We travel in circles. Our lives move in cycles. Our dreams spin us around. This is something that artist Rafi El understands intuitively. Through his life and music, he’s been constantly circling back to the source of his creativity, the mountains of South America – long a source of cultural wealth and shamanic power. Raised by parents from Argentina’s historical Jewish communities, Rafi was born in Israel and grew up in Los Angeles, where he currently lives. His earliest days were steeped in the sounds and cultures of three continents.
Rafi El’s music gained form in L.A.’s unique pan- Latino communities, also drawing on the West Coast beat scene (from Flying Lotus’ psychedelic breaks to the synthy exuberance of hyphy rap).
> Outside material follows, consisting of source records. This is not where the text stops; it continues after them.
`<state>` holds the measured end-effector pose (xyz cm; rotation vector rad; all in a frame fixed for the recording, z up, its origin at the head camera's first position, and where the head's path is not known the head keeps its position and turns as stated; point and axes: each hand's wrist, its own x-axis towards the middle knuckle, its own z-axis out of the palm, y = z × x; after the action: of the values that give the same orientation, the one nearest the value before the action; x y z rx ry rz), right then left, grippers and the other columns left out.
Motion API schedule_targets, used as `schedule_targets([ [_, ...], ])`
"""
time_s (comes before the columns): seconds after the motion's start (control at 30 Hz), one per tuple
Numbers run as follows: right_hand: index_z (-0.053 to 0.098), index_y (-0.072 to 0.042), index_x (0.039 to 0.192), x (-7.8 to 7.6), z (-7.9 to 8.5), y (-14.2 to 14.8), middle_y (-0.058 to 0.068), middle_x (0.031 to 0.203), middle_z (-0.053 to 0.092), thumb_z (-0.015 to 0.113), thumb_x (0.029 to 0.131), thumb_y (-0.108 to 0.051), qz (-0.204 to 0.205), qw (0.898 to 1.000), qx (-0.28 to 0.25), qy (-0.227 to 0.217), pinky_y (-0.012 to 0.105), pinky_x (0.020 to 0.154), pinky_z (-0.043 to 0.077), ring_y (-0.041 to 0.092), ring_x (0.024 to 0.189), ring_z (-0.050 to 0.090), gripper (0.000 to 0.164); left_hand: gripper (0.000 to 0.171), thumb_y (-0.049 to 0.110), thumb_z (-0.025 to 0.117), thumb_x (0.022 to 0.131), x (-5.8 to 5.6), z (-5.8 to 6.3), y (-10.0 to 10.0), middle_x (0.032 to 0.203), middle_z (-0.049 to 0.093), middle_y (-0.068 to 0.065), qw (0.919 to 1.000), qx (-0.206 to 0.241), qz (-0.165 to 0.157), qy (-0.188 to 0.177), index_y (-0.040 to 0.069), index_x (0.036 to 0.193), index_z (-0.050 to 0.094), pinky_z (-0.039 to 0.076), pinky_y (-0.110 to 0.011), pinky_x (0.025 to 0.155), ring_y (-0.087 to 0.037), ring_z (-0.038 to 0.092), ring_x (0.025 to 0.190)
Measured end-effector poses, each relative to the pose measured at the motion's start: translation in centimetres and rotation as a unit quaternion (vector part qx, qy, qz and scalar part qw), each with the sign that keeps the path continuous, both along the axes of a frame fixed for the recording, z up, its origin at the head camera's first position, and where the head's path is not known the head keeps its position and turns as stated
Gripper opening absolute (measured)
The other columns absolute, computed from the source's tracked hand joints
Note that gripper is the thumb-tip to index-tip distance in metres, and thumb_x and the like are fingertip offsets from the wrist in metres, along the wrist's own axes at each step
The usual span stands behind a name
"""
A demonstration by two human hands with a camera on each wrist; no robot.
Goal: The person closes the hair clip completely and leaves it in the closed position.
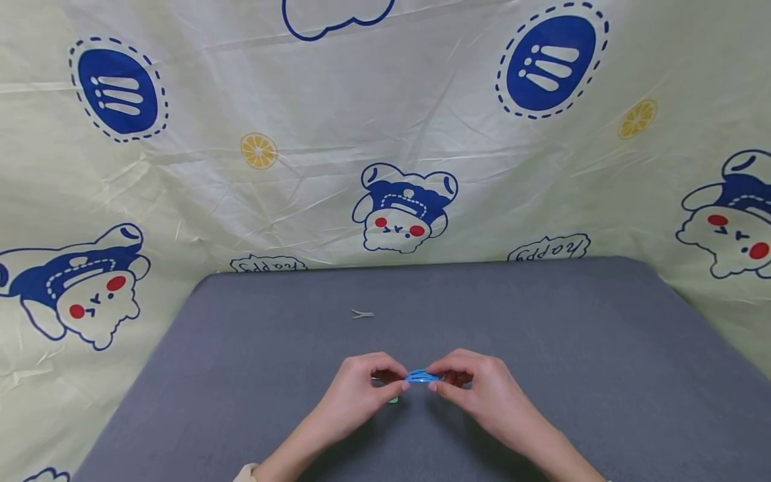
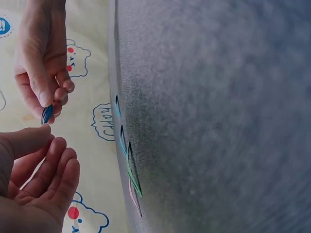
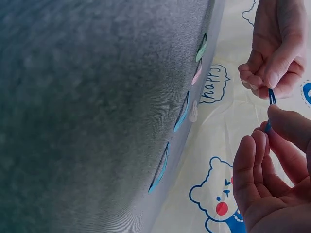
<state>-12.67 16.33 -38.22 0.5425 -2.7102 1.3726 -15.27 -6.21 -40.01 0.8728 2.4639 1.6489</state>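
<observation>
Both hands meet low in the middle of the head view, above the grey table. Between them, held off the surface, is a slim blue snap hair clip. My left hand pinches one end of it with thumb and fingertips. The other end is pinched by my right hand. In the left wrist view the blue clip runs between the two hands' fingertips. Beneath the hands lie more clips: a green one, a pink one and blue ones. The hands partly hide them in the head view.
A pale clip lies farther back on the grey table. Behind the table hangs a cream cloth printed with cartoon bears, and it meets the table's far edge.
</observation>
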Motion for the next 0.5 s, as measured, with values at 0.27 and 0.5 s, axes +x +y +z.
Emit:
schedule_targets([
  [0.27, 0.074, -0.022, 0.094, -0.5, -0.5, 0.3, -0.013, 0.087, 0.064, 0.077, 0.086, -0.014, 0.019, 1.000, 0.013, -0.014, 0.026, 0.067, 0.052, 0.006, 0.073, 0.060, 0.012, 0.006, 0.004, 0.076, 0.085, -0.6, -0.3, 0.2, 0.080, 0.065, 0.010, 0.9994, -0.032, -0.004, -0.011, 0.010, 0.087, 0.074, 0.054, -0.025, 0.069, -0.006, 0.061, 0.070],
  [0.5, 0.074, -0.019, 0.095, -1.0, -1.1, 0.6, -0.014, 0.087, 0.063, 0.077, 0.086, -0.013, 0.050, 0.998, 0.036, -0.002, 0.025, 0.064, 0.051, 0.004, 0.073, 0.058, 0.011, 0.006, 0.006, 0.077, 0.084, -1.1, -0.8, 0.3, 0.079, 0.064, 0.011, 0.9977, -0.065, -0.022, 0.002, 0.011, 0.083, 0.073, 0.051, -0.022, 0.069, -0.003, 0.060, 0.072],
])
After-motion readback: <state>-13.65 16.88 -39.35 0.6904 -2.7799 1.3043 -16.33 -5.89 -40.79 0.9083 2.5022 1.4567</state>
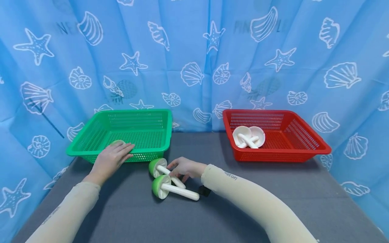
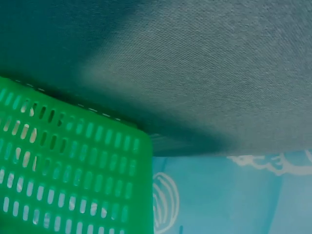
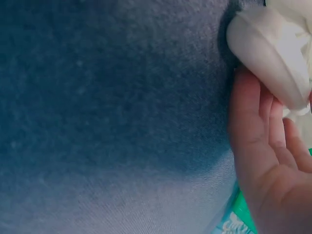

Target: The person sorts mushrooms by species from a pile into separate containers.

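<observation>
My left hand (image 1: 113, 158) reaches over the front rim of a green basket (image 1: 165, 141), fingers extended. A pale green mushroom cap (image 1: 117, 142) shows just past the knuckles; the hand hides the rest of it. My right hand (image 1: 186, 167) pinches the white stem of a green-capped toy mushroom (image 1: 155, 167) lying on the table. In the right wrist view its fingers (image 3: 246, 105) are right at a white stem (image 3: 268, 51). Nearer to me, a second green-capped mushroom (image 1: 179, 191) lies beside the first, its stem pointing right.
A red basket (image 1: 273, 156) stands at the back right, with white toy mushrooms (image 1: 249, 136) at its left end. Behind the grey tabletop (image 1: 182, 222) hangs a blue curtain (image 1: 194, 50) printed with shells and starfish. The green basket's slotted wall (image 2: 73, 165) fills the left wrist view's lower left.
</observation>
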`<action>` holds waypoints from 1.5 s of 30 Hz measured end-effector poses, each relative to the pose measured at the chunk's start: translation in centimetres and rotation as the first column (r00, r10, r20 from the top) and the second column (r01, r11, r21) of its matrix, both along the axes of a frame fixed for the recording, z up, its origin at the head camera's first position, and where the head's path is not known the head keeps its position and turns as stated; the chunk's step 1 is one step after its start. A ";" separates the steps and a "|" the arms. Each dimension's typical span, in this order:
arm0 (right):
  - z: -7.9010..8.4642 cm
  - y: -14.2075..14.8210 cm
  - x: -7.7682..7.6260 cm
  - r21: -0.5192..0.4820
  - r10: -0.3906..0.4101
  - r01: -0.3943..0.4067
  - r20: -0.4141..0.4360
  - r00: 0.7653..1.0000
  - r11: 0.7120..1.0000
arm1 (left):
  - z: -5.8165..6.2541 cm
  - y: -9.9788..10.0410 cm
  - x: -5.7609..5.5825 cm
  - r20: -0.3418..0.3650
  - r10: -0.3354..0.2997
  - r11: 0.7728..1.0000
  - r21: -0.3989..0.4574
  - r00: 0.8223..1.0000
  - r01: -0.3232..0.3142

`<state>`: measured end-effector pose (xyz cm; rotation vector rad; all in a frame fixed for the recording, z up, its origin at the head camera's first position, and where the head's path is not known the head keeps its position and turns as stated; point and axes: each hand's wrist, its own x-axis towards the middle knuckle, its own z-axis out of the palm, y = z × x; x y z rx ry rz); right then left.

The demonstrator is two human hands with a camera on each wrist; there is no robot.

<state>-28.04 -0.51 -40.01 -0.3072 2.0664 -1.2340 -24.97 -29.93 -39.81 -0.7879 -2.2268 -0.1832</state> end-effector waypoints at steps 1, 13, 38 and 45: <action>0.0 0.1 0.0 0.001 0.001 -0.001 0.001 1.000 1.000 | 0.0 0.0 0.0 0.019 0.027 1.000 -0.001 0.999 -0.027; 1.6 4.4 -0.4 -0.046 -0.011 0.009 -0.034 0.999 0.999 | -0.3 0.0 0.3 0.300 0.133 0.988 0.033 0.945 -0.150; 5.1 7.4 -0.8 -0.338 -0.265 0.265 0.045 0.963 0.903 | -0.6 -0.3 0.2 0.226 0.071 0.986 0.134 0.972 -0.103; 5.5 7.1 -1.2 -0.361 -0.289 0.300 0.086 0.953 0.883 | -0.5 -0.4 0.2 0.248 0.064 0.984 0.144 0.967 -0.102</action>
But it was the sound of an Ayahuasca Shaman playing songs on a charango that brought him spinning back to the music of the Andes, the music that borders his parents’ old home in Argentina. As Rafi El says, “There’s something about the chord changes in Andean music — the way it’s constantly shifting between major and minor. It’s really deep and affecting.” Zeroing in on this musical inspiration, he moved towards the music of his ancestral roots, and incorporating these influences into the music he was making in Los Angeles’ burning-hot Indie- Tropical nights. There, Rafi El paired his distinctive voice with songwriting whose cheerfulness played with Latin mood shifts, wrapping it around a unique production style where hard-driving electronic beats share space with acoustic, folkloric instruments.
Rafi El’s Spanish-language remake of Dr. Dre’s “What’s the Difference”, entitled “La Diferencia”, dropped in early 2013 and reimagined the Cali classic as a bilingual border-crossing anthem, complete with a splash of Mexican Banda brass. With his new EP, Tra Ba, Rafi El invited three artists to remix the single off his upcoming Fall 2013 full- length album. L.A. roots Caribbean band Buyepongo brings an organically-crafted cover featuring the Afro-Latin drumming traditions that have inspired them, integrating a cumbia shuffle with funky horns. Brooklyn-based psychedelic electronic music producer Rioux circles the music back to its African roots with the filtered kalimba (thumb piano) lines of his buzzed- out melodic remix. Dutty Artz label-mate Atropolis, a stalwart of New York’s tropical bass scene, field-tested his propulsive Tra Ba version at underground Brooklyn parties.
Tra Ba brings Rafi El’s deft Spanish lyricism and songwriting together with a beat that combines South American folk traditions and contemporary dancefloor rhythms, culminating in a hook that celebrates the joys of communal fiesta celebration after a week of workplace drudgery. He raps and sings bilingually, weaving between Spanish and English, telling an immigrant’s tale of searching for connection in a fragmented city, and finding release in the delirious dance… It’s the sound of Los Angeles today.